With spring just next door and summer around the corner, now is the time for many eager students to sign up for travel opportunities.
Going abroad has the potential to shape students in countless ways; there is no better way for students to develop independence and increase their cultural literacy than to take a trip across the world. While studying abroad has always offered students the opportunity for growth, a new forum for international learning has arisen for those looking for a more “meaningful” way to spend their breaks: voluntourism.
Voluntourism — as it sounds — is volunteer tourism. It involves travelers who ditch the beaches and bikinis for volunteer work in other countries.
What could be wrong with young people using their time and resources to contribute this aid abroad?

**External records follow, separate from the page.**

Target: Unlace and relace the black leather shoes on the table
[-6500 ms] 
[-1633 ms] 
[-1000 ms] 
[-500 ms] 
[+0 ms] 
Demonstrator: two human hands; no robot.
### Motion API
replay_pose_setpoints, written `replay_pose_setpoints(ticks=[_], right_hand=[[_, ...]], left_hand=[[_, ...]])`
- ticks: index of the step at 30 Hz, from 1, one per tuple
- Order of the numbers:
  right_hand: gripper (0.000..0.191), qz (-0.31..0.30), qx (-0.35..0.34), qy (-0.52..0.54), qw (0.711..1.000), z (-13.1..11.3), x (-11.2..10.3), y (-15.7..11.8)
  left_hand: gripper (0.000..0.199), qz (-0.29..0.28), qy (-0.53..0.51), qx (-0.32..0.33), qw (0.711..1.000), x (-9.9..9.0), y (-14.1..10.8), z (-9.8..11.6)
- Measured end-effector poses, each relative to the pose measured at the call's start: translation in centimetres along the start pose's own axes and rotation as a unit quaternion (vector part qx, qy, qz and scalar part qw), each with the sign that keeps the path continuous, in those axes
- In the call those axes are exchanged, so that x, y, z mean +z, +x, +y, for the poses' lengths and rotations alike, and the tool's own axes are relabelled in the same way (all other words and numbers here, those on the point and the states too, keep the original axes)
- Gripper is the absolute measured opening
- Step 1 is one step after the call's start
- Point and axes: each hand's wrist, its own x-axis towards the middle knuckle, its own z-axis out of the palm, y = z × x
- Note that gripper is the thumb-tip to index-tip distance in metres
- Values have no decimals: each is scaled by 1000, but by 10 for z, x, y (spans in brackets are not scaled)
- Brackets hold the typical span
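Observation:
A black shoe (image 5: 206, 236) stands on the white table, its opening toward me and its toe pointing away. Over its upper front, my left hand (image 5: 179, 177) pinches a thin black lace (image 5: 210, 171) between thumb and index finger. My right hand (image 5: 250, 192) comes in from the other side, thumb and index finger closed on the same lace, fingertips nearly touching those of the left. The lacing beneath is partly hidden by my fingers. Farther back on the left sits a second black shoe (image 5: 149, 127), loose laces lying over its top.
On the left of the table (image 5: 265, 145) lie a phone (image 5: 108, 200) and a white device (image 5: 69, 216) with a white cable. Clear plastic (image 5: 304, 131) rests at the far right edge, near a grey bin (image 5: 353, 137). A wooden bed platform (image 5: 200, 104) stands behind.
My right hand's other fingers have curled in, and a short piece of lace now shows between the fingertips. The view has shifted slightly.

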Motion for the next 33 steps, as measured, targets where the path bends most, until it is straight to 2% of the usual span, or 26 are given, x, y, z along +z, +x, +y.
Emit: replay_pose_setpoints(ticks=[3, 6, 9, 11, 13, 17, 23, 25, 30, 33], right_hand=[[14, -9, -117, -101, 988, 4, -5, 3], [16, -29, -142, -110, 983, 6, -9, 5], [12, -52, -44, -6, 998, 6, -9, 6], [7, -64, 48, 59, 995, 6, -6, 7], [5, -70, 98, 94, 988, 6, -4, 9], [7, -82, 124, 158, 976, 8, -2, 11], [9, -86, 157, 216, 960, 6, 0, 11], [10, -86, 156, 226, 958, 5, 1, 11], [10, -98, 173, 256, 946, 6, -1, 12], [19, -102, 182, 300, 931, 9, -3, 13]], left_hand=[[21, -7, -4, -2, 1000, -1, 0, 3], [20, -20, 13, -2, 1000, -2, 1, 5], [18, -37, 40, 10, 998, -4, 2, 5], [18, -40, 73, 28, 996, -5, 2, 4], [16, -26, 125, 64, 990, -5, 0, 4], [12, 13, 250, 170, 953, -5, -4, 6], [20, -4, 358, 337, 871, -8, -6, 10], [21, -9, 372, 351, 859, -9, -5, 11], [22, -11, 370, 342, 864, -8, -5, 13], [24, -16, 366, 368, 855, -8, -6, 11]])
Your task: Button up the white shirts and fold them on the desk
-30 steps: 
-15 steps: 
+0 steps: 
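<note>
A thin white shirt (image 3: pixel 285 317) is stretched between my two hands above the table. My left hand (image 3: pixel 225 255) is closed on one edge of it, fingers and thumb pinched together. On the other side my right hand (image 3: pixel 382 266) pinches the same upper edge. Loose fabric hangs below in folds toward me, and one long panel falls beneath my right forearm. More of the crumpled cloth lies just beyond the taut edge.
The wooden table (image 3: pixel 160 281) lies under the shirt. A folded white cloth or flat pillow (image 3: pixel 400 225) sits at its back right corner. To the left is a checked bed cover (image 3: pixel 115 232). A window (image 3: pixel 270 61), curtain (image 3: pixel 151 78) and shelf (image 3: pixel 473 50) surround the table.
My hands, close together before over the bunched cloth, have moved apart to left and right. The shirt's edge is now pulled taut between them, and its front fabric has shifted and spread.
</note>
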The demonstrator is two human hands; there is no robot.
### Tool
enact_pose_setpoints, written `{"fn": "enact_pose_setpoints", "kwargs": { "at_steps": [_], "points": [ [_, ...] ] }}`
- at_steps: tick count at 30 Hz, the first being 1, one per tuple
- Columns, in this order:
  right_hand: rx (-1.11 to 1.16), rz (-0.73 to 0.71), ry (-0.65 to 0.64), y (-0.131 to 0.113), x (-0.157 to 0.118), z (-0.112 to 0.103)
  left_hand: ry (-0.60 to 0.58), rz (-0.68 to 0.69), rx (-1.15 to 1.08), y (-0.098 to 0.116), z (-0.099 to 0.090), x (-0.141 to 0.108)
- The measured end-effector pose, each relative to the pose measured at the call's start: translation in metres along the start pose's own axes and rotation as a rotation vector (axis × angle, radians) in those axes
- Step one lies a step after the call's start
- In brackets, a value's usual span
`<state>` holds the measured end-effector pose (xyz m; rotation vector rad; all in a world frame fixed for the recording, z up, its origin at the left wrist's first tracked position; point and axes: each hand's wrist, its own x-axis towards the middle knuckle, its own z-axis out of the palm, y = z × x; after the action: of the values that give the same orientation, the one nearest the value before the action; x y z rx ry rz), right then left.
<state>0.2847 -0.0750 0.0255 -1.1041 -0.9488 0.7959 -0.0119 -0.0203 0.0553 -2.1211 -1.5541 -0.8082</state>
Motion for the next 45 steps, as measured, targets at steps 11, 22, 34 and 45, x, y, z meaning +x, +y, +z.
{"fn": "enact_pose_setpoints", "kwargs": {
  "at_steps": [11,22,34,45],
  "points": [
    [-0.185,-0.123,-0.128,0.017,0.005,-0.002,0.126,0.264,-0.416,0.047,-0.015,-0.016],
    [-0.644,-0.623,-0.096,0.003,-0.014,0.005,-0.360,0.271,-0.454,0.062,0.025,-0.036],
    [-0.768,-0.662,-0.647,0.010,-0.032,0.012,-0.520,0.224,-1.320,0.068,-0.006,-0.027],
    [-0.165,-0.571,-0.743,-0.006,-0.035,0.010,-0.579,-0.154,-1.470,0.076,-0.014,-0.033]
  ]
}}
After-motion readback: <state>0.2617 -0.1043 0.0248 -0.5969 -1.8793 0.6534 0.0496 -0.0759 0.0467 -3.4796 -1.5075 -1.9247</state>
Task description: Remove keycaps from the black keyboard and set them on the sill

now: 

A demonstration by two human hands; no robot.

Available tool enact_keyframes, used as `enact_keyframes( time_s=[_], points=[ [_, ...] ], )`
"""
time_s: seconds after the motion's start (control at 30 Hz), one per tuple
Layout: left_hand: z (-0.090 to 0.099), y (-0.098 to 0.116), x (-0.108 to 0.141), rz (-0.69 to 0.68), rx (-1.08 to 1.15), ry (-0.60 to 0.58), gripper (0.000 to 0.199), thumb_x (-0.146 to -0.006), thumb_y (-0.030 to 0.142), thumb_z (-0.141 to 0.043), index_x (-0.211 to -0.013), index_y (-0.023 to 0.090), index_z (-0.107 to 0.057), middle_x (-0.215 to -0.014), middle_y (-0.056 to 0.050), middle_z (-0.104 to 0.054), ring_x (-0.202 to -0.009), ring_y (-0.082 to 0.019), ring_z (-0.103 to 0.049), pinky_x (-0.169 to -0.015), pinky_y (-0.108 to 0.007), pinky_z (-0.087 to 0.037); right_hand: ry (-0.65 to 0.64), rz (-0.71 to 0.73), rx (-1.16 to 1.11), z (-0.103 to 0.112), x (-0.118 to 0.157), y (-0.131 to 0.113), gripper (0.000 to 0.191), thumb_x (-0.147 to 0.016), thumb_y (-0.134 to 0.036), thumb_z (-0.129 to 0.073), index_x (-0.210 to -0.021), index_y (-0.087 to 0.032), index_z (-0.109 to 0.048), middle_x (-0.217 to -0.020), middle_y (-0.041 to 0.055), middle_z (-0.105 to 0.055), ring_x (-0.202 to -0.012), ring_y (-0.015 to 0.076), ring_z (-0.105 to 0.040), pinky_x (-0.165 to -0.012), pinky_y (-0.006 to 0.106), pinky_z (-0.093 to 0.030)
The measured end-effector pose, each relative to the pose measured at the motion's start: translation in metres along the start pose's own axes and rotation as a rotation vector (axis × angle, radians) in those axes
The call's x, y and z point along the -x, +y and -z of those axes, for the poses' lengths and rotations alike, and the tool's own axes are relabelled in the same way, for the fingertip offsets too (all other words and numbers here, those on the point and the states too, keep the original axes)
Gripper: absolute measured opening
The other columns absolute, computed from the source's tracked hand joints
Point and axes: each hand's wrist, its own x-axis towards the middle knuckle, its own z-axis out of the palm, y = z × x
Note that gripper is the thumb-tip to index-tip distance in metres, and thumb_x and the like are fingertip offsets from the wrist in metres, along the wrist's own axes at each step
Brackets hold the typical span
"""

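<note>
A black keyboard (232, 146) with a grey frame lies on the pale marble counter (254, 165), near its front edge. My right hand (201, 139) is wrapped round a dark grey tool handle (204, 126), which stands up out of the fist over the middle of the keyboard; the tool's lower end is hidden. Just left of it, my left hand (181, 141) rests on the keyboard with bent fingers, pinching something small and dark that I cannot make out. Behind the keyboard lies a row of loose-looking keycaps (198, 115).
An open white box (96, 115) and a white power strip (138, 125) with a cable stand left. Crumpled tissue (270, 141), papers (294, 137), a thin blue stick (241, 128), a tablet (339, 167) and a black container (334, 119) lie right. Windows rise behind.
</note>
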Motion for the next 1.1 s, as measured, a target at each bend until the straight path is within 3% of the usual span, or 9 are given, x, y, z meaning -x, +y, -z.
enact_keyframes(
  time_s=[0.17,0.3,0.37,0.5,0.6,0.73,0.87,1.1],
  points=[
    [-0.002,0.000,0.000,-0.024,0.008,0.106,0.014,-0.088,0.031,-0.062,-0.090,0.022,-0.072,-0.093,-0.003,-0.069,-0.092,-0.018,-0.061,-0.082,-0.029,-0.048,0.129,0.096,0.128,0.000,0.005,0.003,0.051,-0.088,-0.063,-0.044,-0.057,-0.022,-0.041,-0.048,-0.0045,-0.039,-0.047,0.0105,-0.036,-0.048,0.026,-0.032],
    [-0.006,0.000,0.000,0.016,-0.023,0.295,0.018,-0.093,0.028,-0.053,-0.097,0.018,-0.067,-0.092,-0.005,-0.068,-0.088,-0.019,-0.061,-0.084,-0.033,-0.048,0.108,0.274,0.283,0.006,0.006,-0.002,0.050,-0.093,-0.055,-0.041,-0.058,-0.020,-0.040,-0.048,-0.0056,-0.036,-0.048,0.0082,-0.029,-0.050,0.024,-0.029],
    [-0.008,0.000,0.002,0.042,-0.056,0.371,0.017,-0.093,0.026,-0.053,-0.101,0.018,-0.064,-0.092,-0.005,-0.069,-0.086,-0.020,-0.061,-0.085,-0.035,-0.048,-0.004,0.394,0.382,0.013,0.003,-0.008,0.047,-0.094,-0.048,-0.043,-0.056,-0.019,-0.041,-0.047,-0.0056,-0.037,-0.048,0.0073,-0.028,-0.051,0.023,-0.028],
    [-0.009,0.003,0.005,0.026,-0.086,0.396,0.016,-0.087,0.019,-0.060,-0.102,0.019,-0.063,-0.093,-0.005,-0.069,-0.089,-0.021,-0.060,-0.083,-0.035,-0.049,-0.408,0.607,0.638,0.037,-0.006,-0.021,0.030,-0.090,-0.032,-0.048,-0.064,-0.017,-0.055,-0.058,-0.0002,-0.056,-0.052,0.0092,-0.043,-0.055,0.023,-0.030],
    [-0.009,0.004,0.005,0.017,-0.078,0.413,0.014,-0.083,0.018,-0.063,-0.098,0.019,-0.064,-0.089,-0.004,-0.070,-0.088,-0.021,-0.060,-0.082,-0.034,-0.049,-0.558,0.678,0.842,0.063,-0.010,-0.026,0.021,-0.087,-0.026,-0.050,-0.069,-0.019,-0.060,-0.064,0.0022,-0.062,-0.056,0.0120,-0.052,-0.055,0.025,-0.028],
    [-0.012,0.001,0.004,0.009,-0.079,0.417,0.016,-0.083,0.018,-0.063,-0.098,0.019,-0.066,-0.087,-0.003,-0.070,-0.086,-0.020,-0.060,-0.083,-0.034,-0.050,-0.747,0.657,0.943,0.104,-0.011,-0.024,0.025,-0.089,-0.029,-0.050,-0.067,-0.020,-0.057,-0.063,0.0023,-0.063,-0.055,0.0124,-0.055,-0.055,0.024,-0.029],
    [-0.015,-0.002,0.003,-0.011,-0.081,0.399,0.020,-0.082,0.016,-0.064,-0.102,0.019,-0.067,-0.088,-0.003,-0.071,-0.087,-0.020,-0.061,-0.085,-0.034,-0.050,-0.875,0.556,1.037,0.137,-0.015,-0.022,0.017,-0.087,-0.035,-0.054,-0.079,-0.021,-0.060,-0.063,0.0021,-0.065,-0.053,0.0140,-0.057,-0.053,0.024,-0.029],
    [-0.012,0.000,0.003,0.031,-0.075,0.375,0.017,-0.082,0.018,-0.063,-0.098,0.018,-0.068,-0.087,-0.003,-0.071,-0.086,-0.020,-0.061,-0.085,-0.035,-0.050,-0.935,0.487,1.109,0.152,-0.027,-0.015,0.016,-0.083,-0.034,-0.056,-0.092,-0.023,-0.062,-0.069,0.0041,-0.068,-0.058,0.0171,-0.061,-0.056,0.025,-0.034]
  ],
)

The issue with voluntourism is that it allows organizations to capitalize on both altruism and poverty. Often, these companies cater more to the tourists than to the communities they visit — they offer the travelers a unique “cultural experience” and the local beneficiaries very little.
Critics of the voluntourist movement believe that volunteering abroad is often more of a way for a young person to stroke their ego than to actually enact a difference. One- or two-week trips founded under the premise of changing lives usually involve little more than the chance to snorkel and zip line while staging photo ops with unknown children.
The Onion article entitled “6-Day Visit To Rural African Village Completely Changes Woman’s Facebook Profile Picture” mockingly illustrates the egotism. “As soon as I walked into that dusty, remote town and the smiling children started coming up to me,” the article reads, “I just knew my Facebook profile photo would change forever.”
While students who embark on these trips usually have the best of intentions, it is important for them to realize their true motives for traveling and the flaws in the industry they are upholding.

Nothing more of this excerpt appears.